▶ **PROBLEM STATEMENT**:
Your answer should consist of the lines in the following data that contain "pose".

************

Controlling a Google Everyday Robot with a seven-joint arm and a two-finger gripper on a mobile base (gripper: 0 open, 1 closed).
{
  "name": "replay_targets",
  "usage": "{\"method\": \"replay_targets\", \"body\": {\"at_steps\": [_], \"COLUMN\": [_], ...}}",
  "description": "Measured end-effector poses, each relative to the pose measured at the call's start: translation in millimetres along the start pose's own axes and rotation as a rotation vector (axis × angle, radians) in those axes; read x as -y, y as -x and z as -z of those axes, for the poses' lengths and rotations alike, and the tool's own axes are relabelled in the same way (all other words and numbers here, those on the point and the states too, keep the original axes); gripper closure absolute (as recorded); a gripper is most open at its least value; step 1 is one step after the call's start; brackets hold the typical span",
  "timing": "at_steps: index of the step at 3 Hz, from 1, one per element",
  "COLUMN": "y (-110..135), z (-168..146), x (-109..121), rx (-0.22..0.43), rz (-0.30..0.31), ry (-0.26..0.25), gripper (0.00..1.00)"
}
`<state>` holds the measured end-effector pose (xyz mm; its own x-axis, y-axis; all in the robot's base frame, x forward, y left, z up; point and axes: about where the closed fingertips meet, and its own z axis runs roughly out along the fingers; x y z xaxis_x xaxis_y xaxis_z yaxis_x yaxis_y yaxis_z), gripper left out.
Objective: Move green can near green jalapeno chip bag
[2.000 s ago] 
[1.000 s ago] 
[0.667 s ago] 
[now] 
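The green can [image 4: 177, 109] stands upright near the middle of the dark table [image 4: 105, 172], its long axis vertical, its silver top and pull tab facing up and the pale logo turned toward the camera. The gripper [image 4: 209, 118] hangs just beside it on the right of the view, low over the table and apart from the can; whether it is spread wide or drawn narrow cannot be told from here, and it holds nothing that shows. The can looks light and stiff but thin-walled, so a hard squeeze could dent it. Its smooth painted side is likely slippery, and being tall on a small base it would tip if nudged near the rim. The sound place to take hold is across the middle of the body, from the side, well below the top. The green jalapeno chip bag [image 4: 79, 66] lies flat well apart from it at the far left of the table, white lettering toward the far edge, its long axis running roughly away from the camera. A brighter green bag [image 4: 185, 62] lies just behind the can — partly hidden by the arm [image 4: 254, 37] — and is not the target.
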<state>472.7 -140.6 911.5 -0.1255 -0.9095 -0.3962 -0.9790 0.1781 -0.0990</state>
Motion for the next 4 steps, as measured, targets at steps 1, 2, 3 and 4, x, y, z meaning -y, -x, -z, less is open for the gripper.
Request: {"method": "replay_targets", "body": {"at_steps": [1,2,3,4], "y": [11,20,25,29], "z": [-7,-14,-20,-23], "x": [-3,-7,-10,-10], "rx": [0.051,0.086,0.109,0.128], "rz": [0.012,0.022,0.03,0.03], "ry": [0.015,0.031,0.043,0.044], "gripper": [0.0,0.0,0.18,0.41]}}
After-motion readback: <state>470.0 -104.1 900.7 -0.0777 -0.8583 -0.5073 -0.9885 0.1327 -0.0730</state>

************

▶ **EXPECTED OUTPUT**:
  "description": "Measured end-effector poses, each relative to the pose measured at the call's start: translation in millimetres along the start pose's own axes and rotation as a rotation vector (axis × angle, radians) in those axes; read x as -y, y as -x and z as -z of those axes, for the poses' lengths and rotations alike, and the tool's own axes are relabelled in the same way (all other words and numbers here, those on the point and the states too, keep the original axes); gripper closure absolute (as recorded); a gripper is most open at its least value; step 1 is one step after the call's start; brackets hold the typical span",
`<state>` holds the measured end-effector pose (xyz mm; its own x-axis, y-axis; all in the robot's base frame, x forward, y left, z up; point and axes: about where the closed fingertips meet, and its own z axis runs roughly out along the fingers; x y z xaxis_x xaxis_y xaxis_z yaxis_x yaxis_y yaxis_z), gripper left out.

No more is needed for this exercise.